Analogo scetticismo esprime al Foglio anche Andrei Kolesnikov, senior fellow del Carnegie Endowment for International Peace e membro della fondazione dedicata al primo ministro di Eltsin, Yegor Gaidar. “E’ uno scritto tipico del suo stile – dice Kolesnikov – zeppo di attacchi e molto emozionale. La ricostruzione dei fatti non è sempre precisa. Per esempio, Navalny accusa Anatoli Chubais di aver portato Putin al potere, ma fu semmai Chubais nel 1999 ad andare da Eltsin per chiedere di non nominare Putin primo ministro al posto di Stepashin”. Le conclusioni di Kolesnikov, alla fine, coincidono con quelle di Venediktov: “Gorbaciov e Eltsin sono sempre stati accusati di aver distrutto il paese e non sono mai stati popolari (lo conferma un sondaggio pubblicato dal quotidiano Kommersant proprio mentre si scrive, ndr), come, del resto, ogni liberalizzatore nella storia russa. In questo senso, Navalny si allinea al pensiero dei putinisti che basano la loro ideologia sugli orrori degli anni Novanta”.

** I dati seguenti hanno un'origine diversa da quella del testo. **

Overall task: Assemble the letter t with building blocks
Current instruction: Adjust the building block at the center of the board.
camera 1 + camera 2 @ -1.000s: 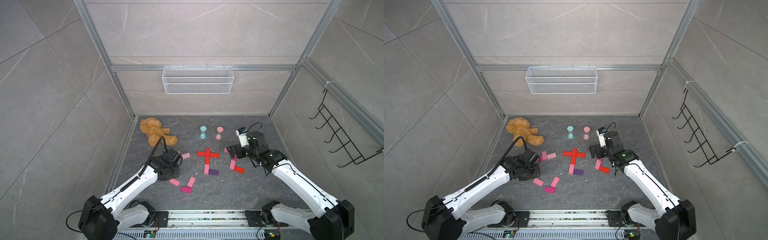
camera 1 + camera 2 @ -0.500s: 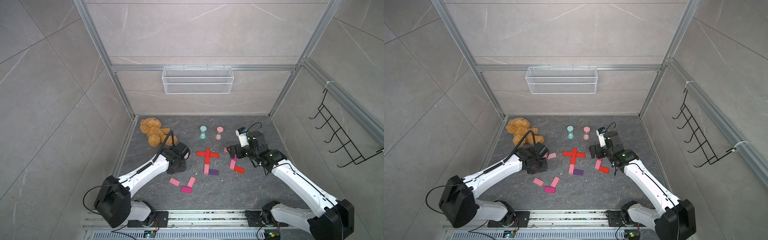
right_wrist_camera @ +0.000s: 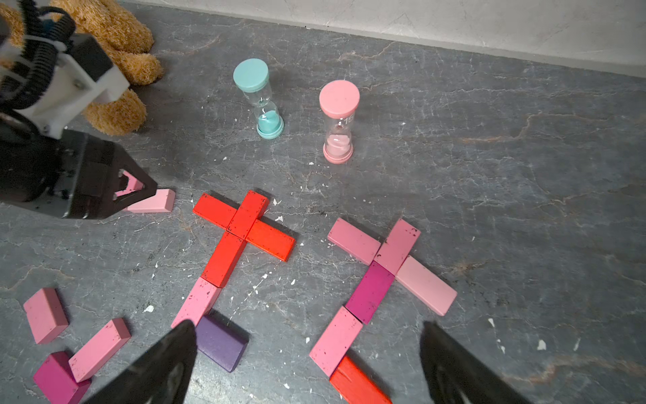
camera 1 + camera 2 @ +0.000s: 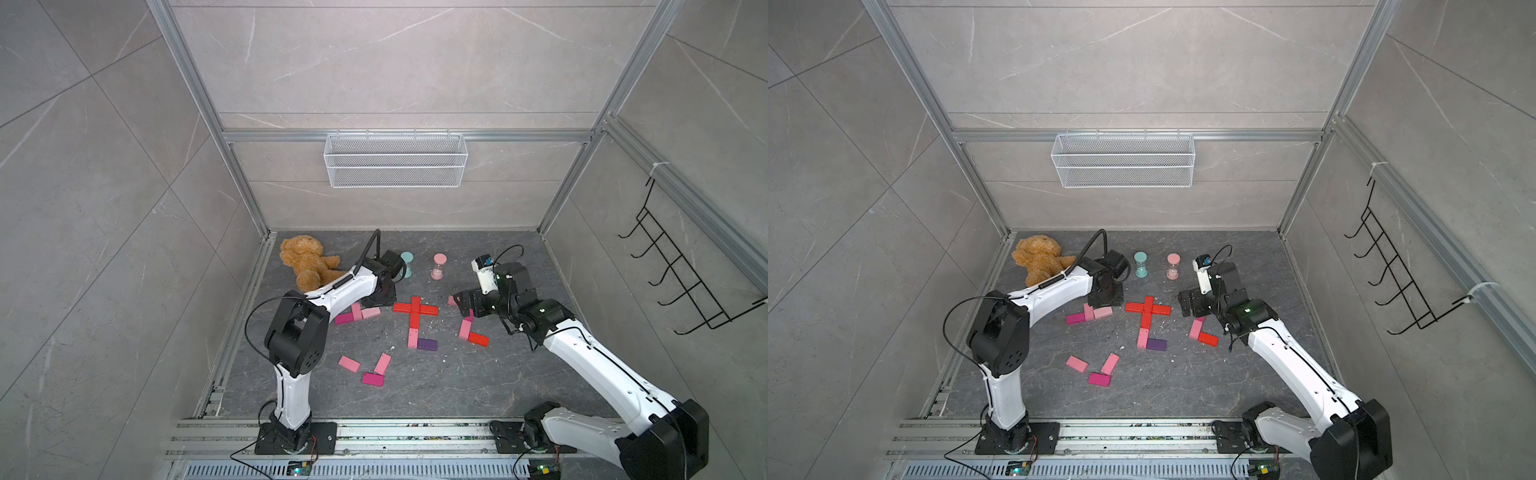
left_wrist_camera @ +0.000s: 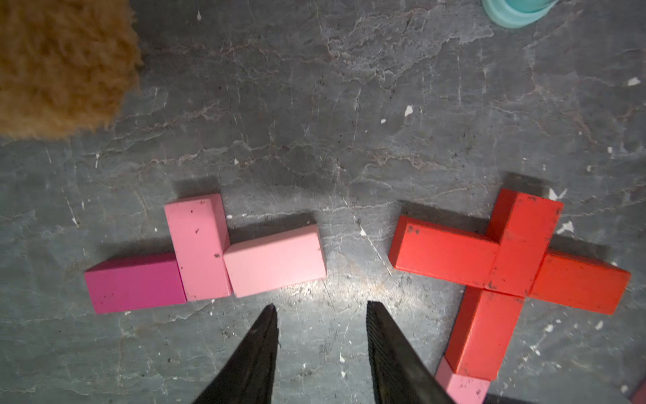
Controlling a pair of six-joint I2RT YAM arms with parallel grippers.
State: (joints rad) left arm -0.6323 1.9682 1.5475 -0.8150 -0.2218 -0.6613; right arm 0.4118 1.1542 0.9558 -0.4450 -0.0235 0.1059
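Well, nearest the rails (image 4: 374,432) three loose blocks (image 4: 382,363) lie untouched; mid-floor the red t (image 4: 415,309) lies built, pink and purple at its foot; beyond, the left gripper (image 5: 321,307) has swung forward beside the pink trio (image 5: 199,245), fingers narrowly apart, empty, so another letter seems next; the right gripper (image 3: 307,325) hangs wide open, unmoved.

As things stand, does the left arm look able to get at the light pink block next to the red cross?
Probably yes. The left gripper hangs just beside the light pink block, jaws apart and empty, and only bare floor lies between them. The teddy bear sits well aside.
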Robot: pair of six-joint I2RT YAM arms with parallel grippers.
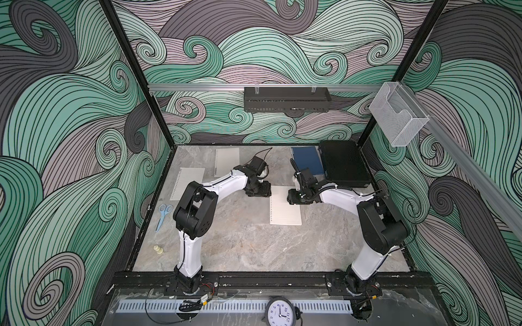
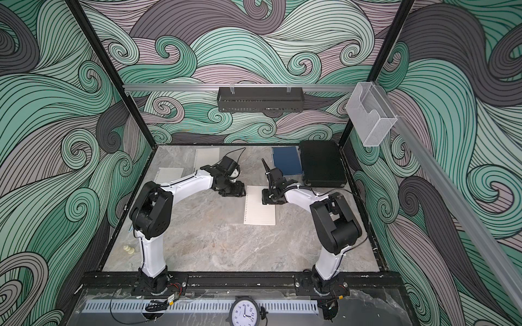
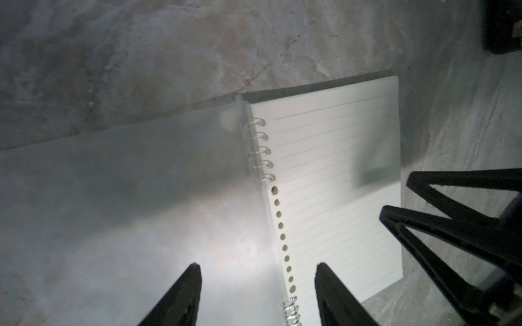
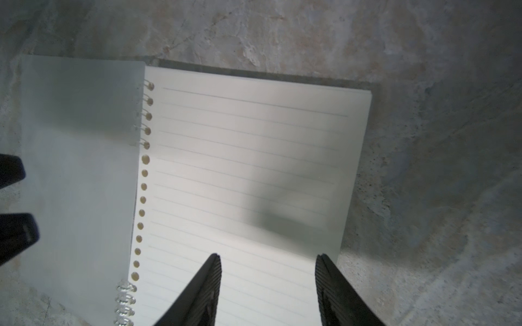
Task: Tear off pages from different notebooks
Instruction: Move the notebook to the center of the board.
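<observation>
Your left gripper [image 3: 257, 265] straddles the notebook [image 3: 333, 135] spiral [image 3: 261, 149], jaws apart, empty — your right gripper [image 4: 269, 255] hangs over the lined page [image 4: 240, 155], jaws apart too, holding nothing.

In both top views we look down from high above the near edge, facing the back wall [image 1: 268, 56], with the whole table [image 1: 254, 248] in sight. Our wrist cameras sit close over the open notebook [image 3: 339, 169], each looking along its own pincer: left pincer [image 3: 257, 266], right pincer [image 4: 269, 256]. Both wrist views share most of that notebook, small in the top views.
</observation>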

Eppure a pensarla così non sono soltanto i sostenitori di Putin. Grigori Yavlinsky, tre volte candidato alla presidenza della Federazione, è il leader informale di Yabloko, il più vecchio partito post sovietico e di orientamento social liberale: “Tutto quello che dice Navalny sta scritto qui – spiega al Foglio, mostrando sornione una copia di Prichini – Rossiya 2022, il pamphlet sulle cause dell’invasione – noi lo ripetiamo da trent’anni che le radici del fallimento attuale stanno in quel momento in cui la Russia, come la Germania del primo dopoguerra, ha vissuto la ‘sindrome di Versailles’. Che Navalny lo dica adesso, beh insomma, meglio tardi che mai…”. Sull’oppositore ora in carcere Yavlinsky ha idee chiare: “Guardi, io posso solo dire che mi dispiace per la sua ingiusta detenzione. Navalny è stato un dirigente del nostro partito per tre anni. Lo conosciamo bene”. A fargli eco è Boris Vishnevsky, politologo e deputato di Yabloko nell’assemblea di San Pietroburgo, che su Novaya Gazeta ha scritto che “al contrario di quanto sostiene Navalny, le origini del sistema attuale sono più profonde del banale desiderio dei riformatori liberali di arricchirsi” e stanno in un sistema criminale che ha combinato dominio e proprietà senza garantire la separazione dei poteri, il pluralismo dei media, un sistema giudiziario indipendente ed elezioni libere e trasparenti.
Alla fine, parafrasando Leonid Volkov, capo dello staff del dissidente, anche quando si è d’accordo con Navalny, in Russia “non va di moda sostenerlo, ma criticarlo”.